▸ **Task prompt**
Could you please write out the data shown below, exactly and in full?
____________
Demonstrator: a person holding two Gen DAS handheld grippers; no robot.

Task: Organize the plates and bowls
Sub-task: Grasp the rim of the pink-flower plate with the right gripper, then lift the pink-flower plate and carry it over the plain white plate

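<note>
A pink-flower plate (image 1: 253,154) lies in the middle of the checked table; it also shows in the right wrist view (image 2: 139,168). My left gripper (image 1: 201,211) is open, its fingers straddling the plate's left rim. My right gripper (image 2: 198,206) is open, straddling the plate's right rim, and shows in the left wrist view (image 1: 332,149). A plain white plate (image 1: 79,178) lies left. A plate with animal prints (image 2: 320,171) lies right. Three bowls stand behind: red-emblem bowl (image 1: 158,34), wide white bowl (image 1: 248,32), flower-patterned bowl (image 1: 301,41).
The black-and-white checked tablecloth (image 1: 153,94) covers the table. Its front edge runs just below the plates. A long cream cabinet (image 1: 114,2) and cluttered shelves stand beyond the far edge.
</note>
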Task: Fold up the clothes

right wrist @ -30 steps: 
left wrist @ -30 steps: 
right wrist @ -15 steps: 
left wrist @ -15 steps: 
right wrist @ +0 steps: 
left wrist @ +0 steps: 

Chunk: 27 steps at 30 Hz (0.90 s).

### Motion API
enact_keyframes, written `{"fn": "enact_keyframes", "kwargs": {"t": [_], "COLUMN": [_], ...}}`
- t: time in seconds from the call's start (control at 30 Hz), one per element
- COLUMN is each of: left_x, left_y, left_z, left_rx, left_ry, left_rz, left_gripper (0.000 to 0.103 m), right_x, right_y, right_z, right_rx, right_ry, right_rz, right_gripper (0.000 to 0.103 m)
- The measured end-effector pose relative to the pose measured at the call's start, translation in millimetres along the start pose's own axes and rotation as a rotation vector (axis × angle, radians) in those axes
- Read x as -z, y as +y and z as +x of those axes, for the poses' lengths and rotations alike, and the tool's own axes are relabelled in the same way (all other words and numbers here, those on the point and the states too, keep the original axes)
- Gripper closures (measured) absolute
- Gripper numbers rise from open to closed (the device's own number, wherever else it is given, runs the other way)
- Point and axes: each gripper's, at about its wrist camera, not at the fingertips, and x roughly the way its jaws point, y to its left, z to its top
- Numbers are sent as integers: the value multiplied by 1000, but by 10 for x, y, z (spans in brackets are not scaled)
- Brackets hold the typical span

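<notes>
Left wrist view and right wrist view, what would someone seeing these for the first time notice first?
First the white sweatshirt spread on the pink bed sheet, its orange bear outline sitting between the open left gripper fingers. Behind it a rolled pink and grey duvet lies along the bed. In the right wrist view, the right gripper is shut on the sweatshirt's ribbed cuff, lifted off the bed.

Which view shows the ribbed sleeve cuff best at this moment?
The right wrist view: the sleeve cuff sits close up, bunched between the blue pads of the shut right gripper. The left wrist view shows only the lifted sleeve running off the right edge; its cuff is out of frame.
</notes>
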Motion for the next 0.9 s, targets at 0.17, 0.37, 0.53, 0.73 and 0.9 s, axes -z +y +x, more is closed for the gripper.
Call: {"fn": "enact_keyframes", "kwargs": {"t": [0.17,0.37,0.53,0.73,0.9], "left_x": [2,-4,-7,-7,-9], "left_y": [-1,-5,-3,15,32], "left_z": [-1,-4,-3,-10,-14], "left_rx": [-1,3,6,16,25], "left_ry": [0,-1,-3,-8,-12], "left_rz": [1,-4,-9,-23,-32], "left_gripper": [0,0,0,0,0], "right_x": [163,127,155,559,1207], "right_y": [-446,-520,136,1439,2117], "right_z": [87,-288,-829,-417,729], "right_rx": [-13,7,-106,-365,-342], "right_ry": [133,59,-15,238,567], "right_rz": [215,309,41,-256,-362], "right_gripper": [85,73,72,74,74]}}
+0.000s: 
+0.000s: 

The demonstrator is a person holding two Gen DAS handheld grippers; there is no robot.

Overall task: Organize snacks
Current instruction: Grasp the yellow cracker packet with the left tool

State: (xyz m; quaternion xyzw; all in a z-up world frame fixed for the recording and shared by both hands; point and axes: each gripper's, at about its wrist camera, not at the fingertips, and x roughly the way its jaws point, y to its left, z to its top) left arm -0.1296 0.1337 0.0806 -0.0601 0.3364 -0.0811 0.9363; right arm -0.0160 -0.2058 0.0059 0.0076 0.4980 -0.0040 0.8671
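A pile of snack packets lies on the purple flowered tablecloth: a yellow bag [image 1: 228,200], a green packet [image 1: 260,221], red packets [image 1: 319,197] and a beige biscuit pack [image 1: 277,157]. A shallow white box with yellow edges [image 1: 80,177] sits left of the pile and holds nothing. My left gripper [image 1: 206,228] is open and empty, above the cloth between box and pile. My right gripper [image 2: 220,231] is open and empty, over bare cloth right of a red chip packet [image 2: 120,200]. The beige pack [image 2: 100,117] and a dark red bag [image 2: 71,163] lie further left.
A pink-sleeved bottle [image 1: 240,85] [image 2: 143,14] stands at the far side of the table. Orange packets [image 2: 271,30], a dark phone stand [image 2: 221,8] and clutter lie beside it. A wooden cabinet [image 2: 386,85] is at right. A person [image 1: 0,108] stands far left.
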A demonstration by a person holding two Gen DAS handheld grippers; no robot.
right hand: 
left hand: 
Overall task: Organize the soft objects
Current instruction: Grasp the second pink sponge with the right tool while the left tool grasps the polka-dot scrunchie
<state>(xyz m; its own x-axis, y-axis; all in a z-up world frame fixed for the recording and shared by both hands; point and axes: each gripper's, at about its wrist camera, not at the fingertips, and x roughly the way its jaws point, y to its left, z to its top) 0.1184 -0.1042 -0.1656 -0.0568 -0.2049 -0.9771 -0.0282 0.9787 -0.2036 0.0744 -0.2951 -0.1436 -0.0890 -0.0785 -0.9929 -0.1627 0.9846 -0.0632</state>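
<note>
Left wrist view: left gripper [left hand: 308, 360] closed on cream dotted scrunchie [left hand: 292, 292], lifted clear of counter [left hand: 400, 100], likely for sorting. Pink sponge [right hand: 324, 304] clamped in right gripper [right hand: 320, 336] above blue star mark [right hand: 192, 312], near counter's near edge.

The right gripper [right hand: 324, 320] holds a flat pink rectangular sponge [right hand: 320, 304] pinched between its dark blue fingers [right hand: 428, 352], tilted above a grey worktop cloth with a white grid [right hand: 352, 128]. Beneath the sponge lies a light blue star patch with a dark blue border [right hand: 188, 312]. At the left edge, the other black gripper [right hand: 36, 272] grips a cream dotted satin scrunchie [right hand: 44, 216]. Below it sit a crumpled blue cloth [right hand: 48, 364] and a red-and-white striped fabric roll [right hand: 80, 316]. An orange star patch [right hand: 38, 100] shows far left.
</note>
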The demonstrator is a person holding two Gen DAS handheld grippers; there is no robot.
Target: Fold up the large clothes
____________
▸ **Written reply**
Demonstrator: a person holding two Gen DAS handheld grippers; no robot.

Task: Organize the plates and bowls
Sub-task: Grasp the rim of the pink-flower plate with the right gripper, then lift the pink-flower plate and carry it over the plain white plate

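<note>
A pink-flower plate (image 1: 253,154) lies in the middle of the checked table; it also shows in the right wrist view (image 2: 139,168). My left gripper (image 1: 201,211) is open, its fingers straddling the plate's left rim. My right gripper (image 2: 198,206) is open, straddling the plate's right rim, and shows in the left wrist view (image 1: 332,149). A plain white plate (image 1: 79,178) lies left. A plate with animal prints (image 2: 320,171) lies right. Three bowls stand behind: red-emblem bowl (image 1: 158,34), wide white bowl (image 1: 248,32), flower-patterned bowl (image 1: 301,41).
The black-and-white checked tablecloth (image 1: 153,94) covers the table. Its front edge runs just below the plates. A long cream cabinet (image 1: 114,2) and cluttered shelves stand beyond the far edge.
</note>
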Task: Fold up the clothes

right wrist @ -30 steps: 
left wrist @ -30 steps: 
right wrist @ -15 steps: 
left wrist @ -15 steps: 
right wrist @ +0 steps: 
left wrist @ +0 steps: 

Chunk: 27 steps at 30 Hz (0.90 s).

### Motion API
enact_keyframes, written `{"fn": "enact_keyframes", "kwargs": {"t": [_], "COLUMN": [_], ...}}`
- t: time in seconds from the call's start (control at 30 Hz), one per element
- COLUMN is each of: left_x, left_y, left_z, left_rx, left_ry, left_rz, left_gripper (0.000 to 0.103 m), right_x, right_y, right_z, right_rx, right_ry, right_rz, right_gripper (0.000 to 0.103 m)
- The measured end-effector pose relative to the pose measured at the call's start, translation in millimetres along the start pose's own axes and rotation as a rotation vector (axis × angle, radians) in those axes
- Read x as -z, y as +y and z as +x of those axes, for the poses' lengths and rotations alike, and the tool's own axes are relabelled in the same way (all other words and numbers here, those on the point and the states too, keep the original axes)
- Gripper closures (measured) absolute
- Gripper numbers rise from open to closed (the device's own number, wherever else it is given, runs the other way)
- Point and axes: each gripper's, at about its wrist camera, not at the fingertips, and x roughly the way its jaws point, y to its left, z to its top
- Numbers are sent as integers: the value multiplied by 1000, but by 10 for x, y, z (spans in brackets are not scaled)
- Brackets hold the typical span

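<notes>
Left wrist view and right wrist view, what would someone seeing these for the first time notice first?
First the white sweatshirt spread on the pink bed sheet, its orange bear outline sitting between the open left gripper fingers. Behind it a rolled pink and grey duvet lies along the bed. In the right wrist view, the right gripper is shut on the sweatshirt's ribbed cuff, lifted off the bed.

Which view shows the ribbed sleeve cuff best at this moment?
The right wrist view: the sleeve cuff sits close up, bunched between the blue pads of the shut right gripper. The left wrist view shows only the lifted sleeve running off the right edge; its cuff is out of frame.
</notes>
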Motion for the next 0.9 s, targets at 0.17, 0.37, 0.53, 0.73 and 0.9 s, axes -z +y +x, more is closed for the gripper.
Call: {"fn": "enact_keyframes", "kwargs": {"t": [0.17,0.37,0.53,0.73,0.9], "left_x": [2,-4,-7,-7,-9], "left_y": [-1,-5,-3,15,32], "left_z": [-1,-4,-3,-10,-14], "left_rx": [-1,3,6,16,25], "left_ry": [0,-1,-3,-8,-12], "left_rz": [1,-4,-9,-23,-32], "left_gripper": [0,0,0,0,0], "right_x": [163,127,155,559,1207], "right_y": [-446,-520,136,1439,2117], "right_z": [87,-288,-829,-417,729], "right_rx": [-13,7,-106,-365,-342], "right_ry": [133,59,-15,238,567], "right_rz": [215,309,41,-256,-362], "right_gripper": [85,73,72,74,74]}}
+0.000s: 
+0.000s: 

The demonstrator is a person holding two Gen DAS handheld grippers; there is no robot.

Overall task: Organize snacks
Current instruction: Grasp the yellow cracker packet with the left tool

State: (xyz m; quaternion xyzw; all in a z-up world frame fixed for the recording and shared by both hands; point and axes: each gripper's, at about its wrist camera, not at the fingertips, and x roughly the way its jaws point, y to its left, z to its top) left arm -0.1296 0.1337 0.0806 -0.0601 0.3364 -0.0811 0.9363; right arm -0.0160 -0.2058 0.0059 0.0076 0.4980 -0.0040 0.8671
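A pile of snack packets lies on the purple flowered tablecloth: a yellow bag [image 1: 228,200], a green packet [image 1: 260,221], red packets [image 1: 319,197] and a beige biscuit pack [image 1: 277,157]. A shallow white box with yellow edges [image 1: 80,177] sits left of the pile and holds nothing. My left gripper [image 1: 206,228] is open and empty, above the cloth between box and pile. My right gripper [image 2: 220,231] is open and empty, over bare cloth right of a red chip packet [image 2: 120,200]. The beige pack [image 2: 100,117] and a dark red bag [image 2: 71,163] lie further left.
A pink-sleeved bottle [image 1: 240,85] [image 2: 143,14] stands at the far side of the table. Orange packets [image 2: 271,30], a dark phone stand [image 2: 221,8] and clutter lie beside it. A wooden cabinet [image 2: 386,85] is at right. A person [image 1: 0,108] stands far left.
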A demonstration by a person holding two Gen DAS handheld grippers; no robot.
right hand: 
left hand: 
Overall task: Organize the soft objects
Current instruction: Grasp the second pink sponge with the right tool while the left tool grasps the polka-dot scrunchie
<state>(xyz m; its own x-axis, y-axis; all in a z-up world frame fixed for the recording and shared by both hands; point and axes: each gripper's, at about its wrist camera, not at the fingertips, and x roughly the way its jaws point, y to its left, z to its top) 0.1184 -0.1042 -0.1656 -0.0568 -0.2049 -0.9771 -0.0282 0.9787 -0.2036 0.0744 -0.2951 -0.1436 -0.0890 -0.0785 -0.9929 -0.1627 0.9846 -0.0632</state>
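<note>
Left wrist view: left gripper [left hand: 308, 360] closed on cream dotted scrunchie [left hand: 292, 292], lifted clear of counter [left hand: 400, 100], likely for sorting. Pink sponge [right hand: 324, 304] clamped in right gripper [right hand: 320, 336] above blue star mark [right hand: 192, 312], near counter's near edge.

The right gripper [right hand: 324, 320] holds a flat pink rectangular sponge [right hand: 320, 304] pinched between its dark blue fingers [right hand: 428, 352], tilted above a grey worktop cloth with a white grid [right hand: 352, 128]. Beneath the sponge lies a light blue star patch with a dark blue border [right hand: 188, 312]. At the left edge, the other black gripper [right hand: 36, 272] grips a cream dotted satin scrunchie [right hand: 44, 216]. Below it sit a crumpled blue cloth [right hand: 48, 364] and a red-and-white striped fabric roll [right hand: 80, 316]. An orange star patch [right hand: 38, 100] shows far left.
</note>
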The demonstrator is a person holding two Gen DAS handheld grippers; there is no robot.
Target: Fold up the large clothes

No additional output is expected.